Reproduce word for word the lines of the listing from the first one through the one with "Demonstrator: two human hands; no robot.", omitting every picture.

- - - -

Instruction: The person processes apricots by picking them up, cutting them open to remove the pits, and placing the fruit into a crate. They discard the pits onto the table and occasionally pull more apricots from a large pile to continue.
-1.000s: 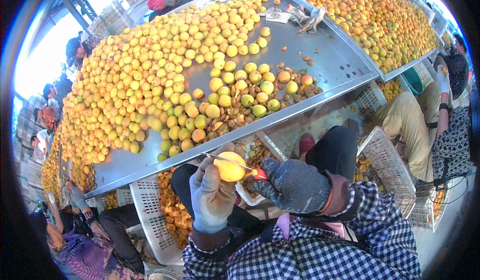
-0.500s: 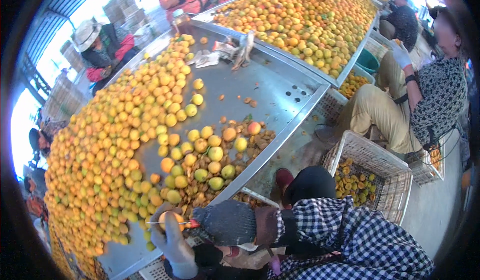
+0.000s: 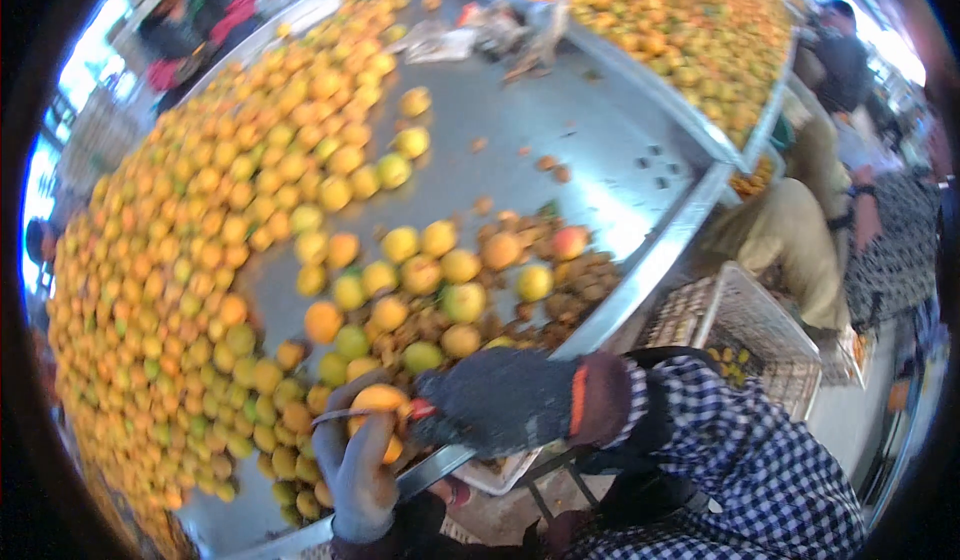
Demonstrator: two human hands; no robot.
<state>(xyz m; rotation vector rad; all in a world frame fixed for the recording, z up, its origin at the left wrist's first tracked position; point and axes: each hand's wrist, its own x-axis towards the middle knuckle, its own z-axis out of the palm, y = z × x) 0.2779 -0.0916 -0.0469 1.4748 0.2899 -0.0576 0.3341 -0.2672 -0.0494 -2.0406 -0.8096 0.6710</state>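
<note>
My left hand, in a pale grey glove, grips an orange apricot between its thumb and fingers above the table's near edge. A dark glove covers my right hand, whose fist is closed round a small knife; a bit of its red handle shows. The thin blade lies against the apricot and its tip sticks out on the left side. Just beyond both hands, several loose yellow and green apricots lie among brown pits and scraps.
A metal table with a raised rim carries a big heap of apricots on the left. Another heaped table adjoins it at the back. Crumpled gloves lie near the far rim. A plastic crate and a seated person are at right.
The view has tilted down and closer to the table. Both hands remain together at the apricot; the right forearm has swung up over the table's rim, and the fruit looks turned or cut.
</note>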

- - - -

## Answer box
Instruction: The person processes apricots by picking them up, cutting them open to remove the pits, and placing the fruit into a crate. They discard the pits onto the table and occasionally pull more apricots from a large pile to continue.
-1.000s: 
-0.500s: 
+0.000s: 
Demonstrator: two human hands; no robot.

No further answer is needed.